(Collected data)
■ ■ ■ ■ ■

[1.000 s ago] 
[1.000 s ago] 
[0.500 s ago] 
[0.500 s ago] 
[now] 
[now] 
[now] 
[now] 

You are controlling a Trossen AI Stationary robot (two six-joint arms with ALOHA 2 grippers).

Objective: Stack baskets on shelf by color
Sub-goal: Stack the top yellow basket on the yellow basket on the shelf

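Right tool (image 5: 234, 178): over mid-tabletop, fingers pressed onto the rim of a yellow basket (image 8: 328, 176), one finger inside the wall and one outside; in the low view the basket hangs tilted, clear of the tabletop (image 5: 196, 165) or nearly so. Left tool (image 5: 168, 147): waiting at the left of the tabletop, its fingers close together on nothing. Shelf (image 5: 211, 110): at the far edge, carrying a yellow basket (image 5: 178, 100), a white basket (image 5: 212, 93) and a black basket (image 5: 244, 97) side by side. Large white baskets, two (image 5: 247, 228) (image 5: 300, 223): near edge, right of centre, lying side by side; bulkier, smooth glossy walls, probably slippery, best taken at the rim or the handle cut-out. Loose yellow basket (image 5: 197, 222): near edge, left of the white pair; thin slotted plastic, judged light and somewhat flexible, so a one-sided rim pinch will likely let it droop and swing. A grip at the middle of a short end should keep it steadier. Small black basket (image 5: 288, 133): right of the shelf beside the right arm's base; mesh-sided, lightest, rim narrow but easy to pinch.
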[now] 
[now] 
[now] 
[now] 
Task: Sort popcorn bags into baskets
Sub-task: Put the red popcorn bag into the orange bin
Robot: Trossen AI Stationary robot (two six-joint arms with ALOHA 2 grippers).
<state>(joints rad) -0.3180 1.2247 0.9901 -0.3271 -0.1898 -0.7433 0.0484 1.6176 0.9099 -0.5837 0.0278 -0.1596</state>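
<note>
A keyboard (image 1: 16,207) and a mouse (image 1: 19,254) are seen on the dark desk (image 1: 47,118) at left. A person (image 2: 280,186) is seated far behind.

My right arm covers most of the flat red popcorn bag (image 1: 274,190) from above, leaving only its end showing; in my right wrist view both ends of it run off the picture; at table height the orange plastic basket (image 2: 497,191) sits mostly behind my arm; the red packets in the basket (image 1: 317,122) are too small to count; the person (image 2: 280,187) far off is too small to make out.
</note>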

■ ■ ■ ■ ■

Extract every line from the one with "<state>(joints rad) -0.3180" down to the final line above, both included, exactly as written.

<state>(joints rad) -0.3180 1.2247 0.9901 -0.3271 -0.1898 -0.7433 0.0484 1.6176 0.9099 -0.5837 0.0278 -0.1596</state>
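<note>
A keyboard (image 1: 16,207) and a mouse (image 1: 19,254) are seen on the dark desk (image 1: 47,118) at left. A person (image 2: 280,186) is seated far behind.

My right arm covers most of the flat red popcorn bag (image 1: 274,190) from above, leaving only its end showing; in my right wrist view both ends of it run off the picture; at table height the orange plastic basket (image 2: 497,191) sits mostly behind my arm; the red packets in the basket (image 1: 317,122) are too small to count; the person (image 2: 280,187) far off is too small to make out.
</note>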

Work on the answer is now done.